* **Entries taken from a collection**
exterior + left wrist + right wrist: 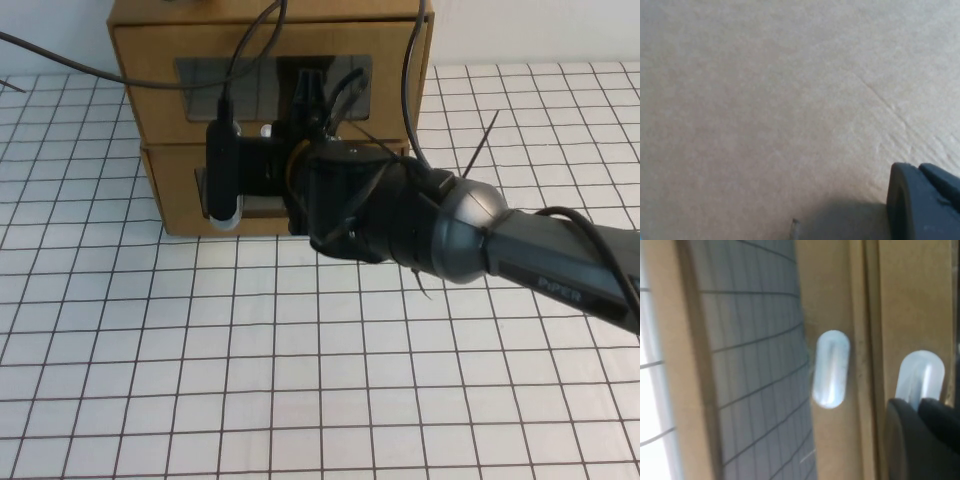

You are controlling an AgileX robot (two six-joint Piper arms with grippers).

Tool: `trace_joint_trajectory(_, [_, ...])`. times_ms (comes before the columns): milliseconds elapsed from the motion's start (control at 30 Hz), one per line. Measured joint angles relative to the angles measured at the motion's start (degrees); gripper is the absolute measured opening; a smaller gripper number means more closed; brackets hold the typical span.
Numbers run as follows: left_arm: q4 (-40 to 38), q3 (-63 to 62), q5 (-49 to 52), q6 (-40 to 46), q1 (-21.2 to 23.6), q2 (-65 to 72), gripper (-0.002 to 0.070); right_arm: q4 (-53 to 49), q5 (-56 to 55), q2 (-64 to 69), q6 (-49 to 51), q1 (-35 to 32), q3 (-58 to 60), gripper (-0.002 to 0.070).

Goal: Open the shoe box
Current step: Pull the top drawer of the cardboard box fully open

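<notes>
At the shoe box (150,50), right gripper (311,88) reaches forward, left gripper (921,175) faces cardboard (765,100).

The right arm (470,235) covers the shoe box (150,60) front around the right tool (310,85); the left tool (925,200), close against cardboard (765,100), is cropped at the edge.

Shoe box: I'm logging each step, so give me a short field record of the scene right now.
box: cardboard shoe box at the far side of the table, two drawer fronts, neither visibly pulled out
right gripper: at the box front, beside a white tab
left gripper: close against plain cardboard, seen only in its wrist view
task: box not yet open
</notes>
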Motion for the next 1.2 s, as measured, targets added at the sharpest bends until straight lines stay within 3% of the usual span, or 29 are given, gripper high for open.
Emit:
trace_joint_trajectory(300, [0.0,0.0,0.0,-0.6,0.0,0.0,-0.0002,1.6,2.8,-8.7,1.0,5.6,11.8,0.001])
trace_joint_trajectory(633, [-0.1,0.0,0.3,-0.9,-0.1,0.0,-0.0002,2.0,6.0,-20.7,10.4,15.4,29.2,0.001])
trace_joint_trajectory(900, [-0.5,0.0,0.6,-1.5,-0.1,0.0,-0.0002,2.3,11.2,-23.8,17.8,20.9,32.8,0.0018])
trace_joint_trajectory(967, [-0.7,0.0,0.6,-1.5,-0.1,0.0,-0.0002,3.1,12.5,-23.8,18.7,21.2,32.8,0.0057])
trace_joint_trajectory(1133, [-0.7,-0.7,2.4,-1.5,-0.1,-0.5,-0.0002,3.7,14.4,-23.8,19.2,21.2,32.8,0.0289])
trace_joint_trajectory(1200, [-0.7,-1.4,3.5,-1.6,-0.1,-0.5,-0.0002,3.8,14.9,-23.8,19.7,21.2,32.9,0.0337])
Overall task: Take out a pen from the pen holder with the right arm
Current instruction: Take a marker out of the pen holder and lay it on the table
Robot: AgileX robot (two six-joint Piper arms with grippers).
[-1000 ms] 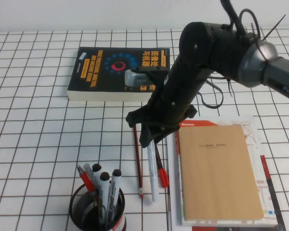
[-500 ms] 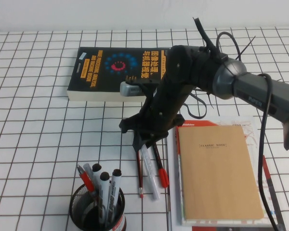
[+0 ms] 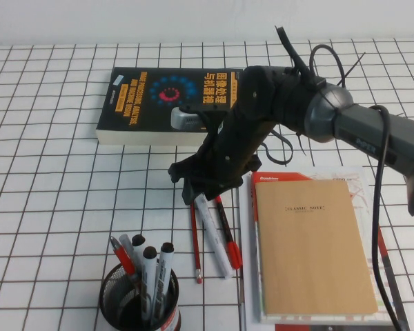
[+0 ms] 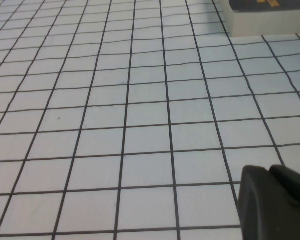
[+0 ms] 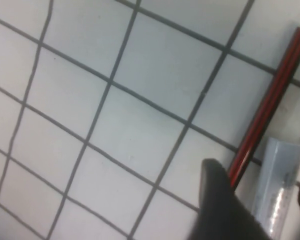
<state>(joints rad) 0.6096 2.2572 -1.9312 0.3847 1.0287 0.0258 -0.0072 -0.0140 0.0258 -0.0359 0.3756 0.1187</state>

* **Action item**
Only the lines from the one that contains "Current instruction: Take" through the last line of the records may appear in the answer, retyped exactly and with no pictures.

* **Your response**
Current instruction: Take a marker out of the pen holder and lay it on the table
Robot: AgileX robot (two six-joint Piper arms with grippers).
[-1000 ms] 
[-500 ms] 
[+0 ms] 
[+0 ms] 
[+0 ms] 
<state>(joints rad) 0.6096 2.2572 -1.9312 0.3847 1.0287 0.0258 -0.0072 -0.0140 0.0258 -0.0359 0.3756 0.1187</state>

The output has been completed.